Al mismo tiempo, la vivienda se encarecía, y vivir en las grandes ciudades –donde están las empresas donde un universitario puede hacer carrera– se ponía más cuesta arriba. Sueldos chicos y alquileres disparatados que alargaban la adolescencia. Nosotros, los nacidos cuando la democracia gateaba, podíamos malvivir en un pisucho compartido porque estábamos convencidos de que era una situación provisional. Lo tomábamos incluso como una aventura, un capítulo divertido y caótico de nuestra novela de aprendizaje. Pero llegar a la frontera de los cuarenta con ese panorama frustra y deprime al más entusiasta.
La conclusión acertada es que no compensa.
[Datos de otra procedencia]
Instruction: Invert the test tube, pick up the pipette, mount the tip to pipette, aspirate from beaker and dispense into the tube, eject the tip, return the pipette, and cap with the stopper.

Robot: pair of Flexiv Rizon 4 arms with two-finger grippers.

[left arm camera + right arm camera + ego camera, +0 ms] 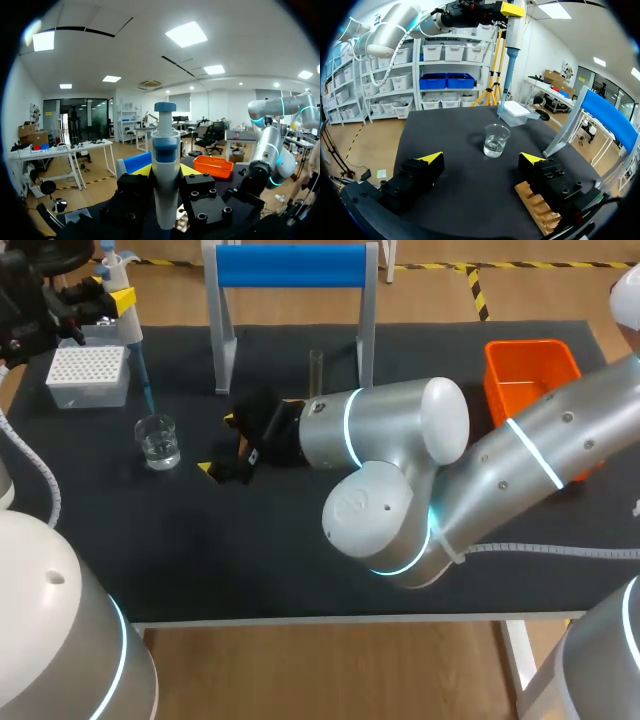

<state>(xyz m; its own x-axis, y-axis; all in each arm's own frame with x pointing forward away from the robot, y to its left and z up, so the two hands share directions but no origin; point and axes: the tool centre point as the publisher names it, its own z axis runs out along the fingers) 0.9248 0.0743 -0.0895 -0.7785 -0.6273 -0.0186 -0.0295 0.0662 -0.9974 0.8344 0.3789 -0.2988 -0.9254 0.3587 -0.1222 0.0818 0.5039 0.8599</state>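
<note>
one pipette (pixel 128 328) clamped in left pincer (pixel 115 302) near one beaker (pixel 158 440), far left; right pincer (pixel 482 160) wide open, empty; one test tube (pixel 316 372) upright.

The work table, matte black on top with a white frame (pixel 250 550), stands on a light brown wood-plank floor (pixel 300 670). A strip of yellow-and-black hazard tape (pixel 478 292) is stuck to the floor past the table's far edge. Overhead, a white ceiling carries rectangular panel lights (pixel 186 34), all lit. A plain white wall (pixel 22 95) leads down to a dark glass-fronted entrance (pixel 75 120). Long white desks (pixel 45 152) fill the open room, with black office chairs (pixel 212 136) and brown cardboard boxes (pixel 25 131) among them. Along one side is a run of pale shelving (pixel 385 95) stacked with white plastic bins and two blue crates (pixel 446 81). A yellow tripod (pixel 495 75) stands in front of it.
</note>
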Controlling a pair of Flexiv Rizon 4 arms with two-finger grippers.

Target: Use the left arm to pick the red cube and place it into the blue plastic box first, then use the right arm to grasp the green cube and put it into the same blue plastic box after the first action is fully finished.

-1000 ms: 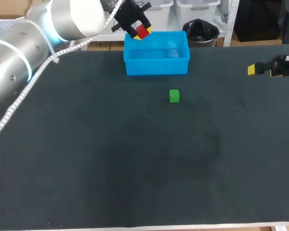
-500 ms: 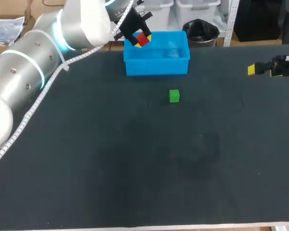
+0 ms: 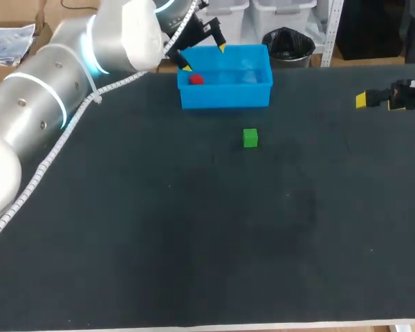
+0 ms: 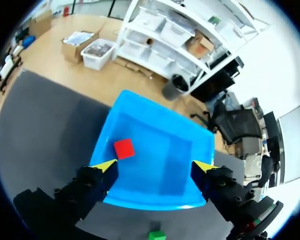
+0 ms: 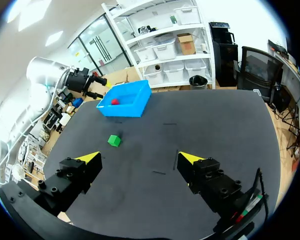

En términos estrictamente económicos, es irracional y ruinoso invertir toda la juventud en un plan cuya rentabilidad es incierta y casi improbable.
Unas empresas que no ofrecen más que escasez no pueden esperar de sus trabajadores pasiones ni lealtades
Unas empresas que no ofrecen más que escasez y fideos chinos de microondas para cenar no pueden esperar de sus trabajadores pasiones ni lealtades. Una corporación regida por fondos de inversión y centrada en la rentabilidad a corto plazo no puede crear espíritus corporativos o sentimientos de equipo. ¿Cómo se va a comprometer nadie con una empresa, si ni siquiera sus ejecutivos están comprometidos con ella? ¿Qué esfuerzos puede pedir a una plantilla un CEO oportunista que hoy dirige una compañía y mañana otra en otro sector diferente?
La quiet ambition es una respuesta racional, pero también un autoengaño, pues su propósito es convencer a quien la practica de que es el dueño de su vida y destino. No es cierto: no ha sido él quien ha decidido que el trabajo no es el centro, otros lo han decidido por él. Renuncian a un mundo que ya les había expulsado de antemano. Por eso no está bien que los viejos privilegiados que hemos encontrado en el trabajo una forma de estar en el mundo (y a algunos no nos avergüenza decirlo) nos enfademos por sus acusaciones. Al contrario: hay que desearles que trasciendan ese discurso consolador y autocomplaciente y encuentren en la organización, la solidaridad y el conflicto una manera de responder a la injusticia que se ceba con ellos. Porque del aire tampoco van a vivir.